What is required:
The word "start" may appear in some lines of the data; copy every such line.

Provided data:

• • •

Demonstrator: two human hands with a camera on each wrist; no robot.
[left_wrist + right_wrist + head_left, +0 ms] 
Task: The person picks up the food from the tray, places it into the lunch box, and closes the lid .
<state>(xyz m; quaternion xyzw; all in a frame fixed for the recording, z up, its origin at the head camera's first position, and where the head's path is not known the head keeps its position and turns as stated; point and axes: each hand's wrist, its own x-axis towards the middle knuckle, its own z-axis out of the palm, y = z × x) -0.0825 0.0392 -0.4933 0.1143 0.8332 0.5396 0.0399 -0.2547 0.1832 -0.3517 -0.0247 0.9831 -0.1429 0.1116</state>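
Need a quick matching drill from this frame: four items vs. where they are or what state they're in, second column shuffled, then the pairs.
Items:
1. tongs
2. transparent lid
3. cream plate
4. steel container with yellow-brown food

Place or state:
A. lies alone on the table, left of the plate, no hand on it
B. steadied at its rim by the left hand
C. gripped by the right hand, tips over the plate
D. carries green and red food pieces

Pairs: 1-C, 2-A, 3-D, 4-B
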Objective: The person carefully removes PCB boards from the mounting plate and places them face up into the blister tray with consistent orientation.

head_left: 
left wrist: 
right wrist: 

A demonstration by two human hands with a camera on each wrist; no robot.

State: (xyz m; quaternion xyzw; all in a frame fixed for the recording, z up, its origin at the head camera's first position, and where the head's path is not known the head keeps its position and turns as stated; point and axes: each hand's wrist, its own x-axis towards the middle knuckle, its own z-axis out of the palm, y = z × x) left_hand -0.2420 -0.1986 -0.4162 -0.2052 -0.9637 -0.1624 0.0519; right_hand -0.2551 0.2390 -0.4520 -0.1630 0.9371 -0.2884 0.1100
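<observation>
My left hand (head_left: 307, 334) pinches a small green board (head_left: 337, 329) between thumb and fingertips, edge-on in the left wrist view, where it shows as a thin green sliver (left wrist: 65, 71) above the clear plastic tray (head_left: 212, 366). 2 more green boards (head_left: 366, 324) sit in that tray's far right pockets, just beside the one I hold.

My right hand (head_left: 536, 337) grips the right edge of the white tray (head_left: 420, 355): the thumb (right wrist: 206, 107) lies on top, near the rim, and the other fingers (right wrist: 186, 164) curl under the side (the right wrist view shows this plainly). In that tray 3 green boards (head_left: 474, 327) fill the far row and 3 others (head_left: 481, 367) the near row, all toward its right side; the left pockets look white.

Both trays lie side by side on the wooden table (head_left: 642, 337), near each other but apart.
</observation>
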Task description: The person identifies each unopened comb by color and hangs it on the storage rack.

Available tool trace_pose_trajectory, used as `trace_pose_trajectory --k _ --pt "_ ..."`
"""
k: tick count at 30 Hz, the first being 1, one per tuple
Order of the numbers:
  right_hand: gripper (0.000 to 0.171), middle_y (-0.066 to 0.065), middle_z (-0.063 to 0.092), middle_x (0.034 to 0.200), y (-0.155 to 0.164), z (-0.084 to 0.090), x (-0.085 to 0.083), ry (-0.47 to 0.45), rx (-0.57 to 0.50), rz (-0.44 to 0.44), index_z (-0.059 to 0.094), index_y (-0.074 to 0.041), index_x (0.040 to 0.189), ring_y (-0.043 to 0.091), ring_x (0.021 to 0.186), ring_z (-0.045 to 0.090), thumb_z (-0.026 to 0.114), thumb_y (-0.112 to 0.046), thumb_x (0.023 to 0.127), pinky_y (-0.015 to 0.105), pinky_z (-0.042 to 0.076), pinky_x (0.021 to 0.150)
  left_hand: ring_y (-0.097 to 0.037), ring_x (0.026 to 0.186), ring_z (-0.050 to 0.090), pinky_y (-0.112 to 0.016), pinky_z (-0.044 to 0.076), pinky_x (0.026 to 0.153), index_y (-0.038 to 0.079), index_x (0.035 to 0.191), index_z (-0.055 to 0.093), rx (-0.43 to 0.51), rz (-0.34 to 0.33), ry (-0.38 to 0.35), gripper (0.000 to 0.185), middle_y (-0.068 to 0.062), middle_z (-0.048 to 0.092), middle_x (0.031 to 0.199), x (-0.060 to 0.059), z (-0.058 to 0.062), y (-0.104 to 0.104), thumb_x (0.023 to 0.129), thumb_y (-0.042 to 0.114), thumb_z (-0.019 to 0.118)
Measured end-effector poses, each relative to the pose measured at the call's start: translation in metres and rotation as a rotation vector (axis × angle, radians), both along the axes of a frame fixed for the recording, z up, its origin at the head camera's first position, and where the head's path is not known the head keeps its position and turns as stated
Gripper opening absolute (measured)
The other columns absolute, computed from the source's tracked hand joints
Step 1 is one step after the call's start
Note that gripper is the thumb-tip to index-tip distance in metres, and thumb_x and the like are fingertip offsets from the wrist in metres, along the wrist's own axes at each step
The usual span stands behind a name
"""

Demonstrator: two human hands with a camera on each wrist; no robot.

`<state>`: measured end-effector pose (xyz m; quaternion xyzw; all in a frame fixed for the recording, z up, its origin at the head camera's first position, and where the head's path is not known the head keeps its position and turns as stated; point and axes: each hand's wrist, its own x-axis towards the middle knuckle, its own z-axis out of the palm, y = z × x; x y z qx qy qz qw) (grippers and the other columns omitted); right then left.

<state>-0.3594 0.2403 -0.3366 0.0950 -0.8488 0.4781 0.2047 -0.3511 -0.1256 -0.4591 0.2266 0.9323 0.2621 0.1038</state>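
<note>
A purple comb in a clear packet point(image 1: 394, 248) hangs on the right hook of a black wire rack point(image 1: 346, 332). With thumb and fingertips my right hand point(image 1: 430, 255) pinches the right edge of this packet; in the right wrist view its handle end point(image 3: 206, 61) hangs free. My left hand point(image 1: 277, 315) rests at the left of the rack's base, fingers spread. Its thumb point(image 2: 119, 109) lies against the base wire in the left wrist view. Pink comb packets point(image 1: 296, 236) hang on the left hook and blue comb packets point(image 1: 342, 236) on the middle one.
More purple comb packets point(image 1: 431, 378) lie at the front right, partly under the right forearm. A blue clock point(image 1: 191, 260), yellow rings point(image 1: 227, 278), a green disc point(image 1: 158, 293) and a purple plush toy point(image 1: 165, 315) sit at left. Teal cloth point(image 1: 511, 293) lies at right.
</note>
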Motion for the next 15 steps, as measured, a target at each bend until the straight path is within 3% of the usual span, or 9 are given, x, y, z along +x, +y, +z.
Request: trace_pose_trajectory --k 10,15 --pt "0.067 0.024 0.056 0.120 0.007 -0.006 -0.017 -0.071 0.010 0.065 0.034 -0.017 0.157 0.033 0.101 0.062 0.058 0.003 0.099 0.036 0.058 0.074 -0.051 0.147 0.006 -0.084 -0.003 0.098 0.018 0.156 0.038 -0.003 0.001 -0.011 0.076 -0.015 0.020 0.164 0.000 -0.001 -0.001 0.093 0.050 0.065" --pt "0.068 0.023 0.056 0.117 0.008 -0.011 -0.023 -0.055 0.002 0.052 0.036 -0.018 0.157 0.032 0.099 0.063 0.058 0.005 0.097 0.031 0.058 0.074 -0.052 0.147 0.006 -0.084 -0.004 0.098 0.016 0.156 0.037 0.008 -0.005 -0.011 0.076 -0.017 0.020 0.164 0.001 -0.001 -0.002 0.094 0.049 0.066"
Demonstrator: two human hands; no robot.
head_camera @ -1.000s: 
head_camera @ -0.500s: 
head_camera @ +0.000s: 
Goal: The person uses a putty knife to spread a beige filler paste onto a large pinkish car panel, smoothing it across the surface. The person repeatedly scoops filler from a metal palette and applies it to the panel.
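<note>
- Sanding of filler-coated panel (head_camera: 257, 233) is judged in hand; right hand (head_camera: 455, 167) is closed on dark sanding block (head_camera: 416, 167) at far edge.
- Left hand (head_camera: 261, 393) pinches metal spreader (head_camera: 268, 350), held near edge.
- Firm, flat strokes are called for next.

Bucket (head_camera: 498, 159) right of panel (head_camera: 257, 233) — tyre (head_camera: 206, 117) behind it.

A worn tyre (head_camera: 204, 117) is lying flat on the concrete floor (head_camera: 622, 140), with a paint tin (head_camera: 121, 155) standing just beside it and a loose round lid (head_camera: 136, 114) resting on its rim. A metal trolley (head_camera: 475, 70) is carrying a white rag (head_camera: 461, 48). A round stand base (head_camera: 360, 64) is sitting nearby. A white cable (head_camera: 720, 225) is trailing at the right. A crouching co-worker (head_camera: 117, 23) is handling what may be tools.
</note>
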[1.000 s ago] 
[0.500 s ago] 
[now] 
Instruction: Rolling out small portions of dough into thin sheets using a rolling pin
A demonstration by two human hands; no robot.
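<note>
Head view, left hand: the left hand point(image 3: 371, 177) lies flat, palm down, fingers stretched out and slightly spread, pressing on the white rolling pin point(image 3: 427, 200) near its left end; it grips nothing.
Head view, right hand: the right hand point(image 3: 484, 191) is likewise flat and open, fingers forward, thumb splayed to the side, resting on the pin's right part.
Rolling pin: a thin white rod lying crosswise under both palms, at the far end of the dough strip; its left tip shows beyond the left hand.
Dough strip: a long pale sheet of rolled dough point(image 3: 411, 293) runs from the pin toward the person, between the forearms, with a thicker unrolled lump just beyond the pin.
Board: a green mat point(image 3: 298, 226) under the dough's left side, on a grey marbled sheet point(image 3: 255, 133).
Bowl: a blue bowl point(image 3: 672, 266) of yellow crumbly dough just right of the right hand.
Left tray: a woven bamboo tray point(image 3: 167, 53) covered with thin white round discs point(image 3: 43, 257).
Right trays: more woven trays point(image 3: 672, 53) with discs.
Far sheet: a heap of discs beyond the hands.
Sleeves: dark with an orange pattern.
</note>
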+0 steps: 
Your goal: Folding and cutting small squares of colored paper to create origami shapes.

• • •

Task response:
Measured end-effector poses, each relative to the pose measured at the call's start: translation in metres and rotation as a rotation vector (axis × angle, radians), both along the axes of a frame fixed for the recording, z up, its origin at the head camera's first position, and where the head's path is not known the head keeps its position and turns as stated
Step 1 is one step after the call's start

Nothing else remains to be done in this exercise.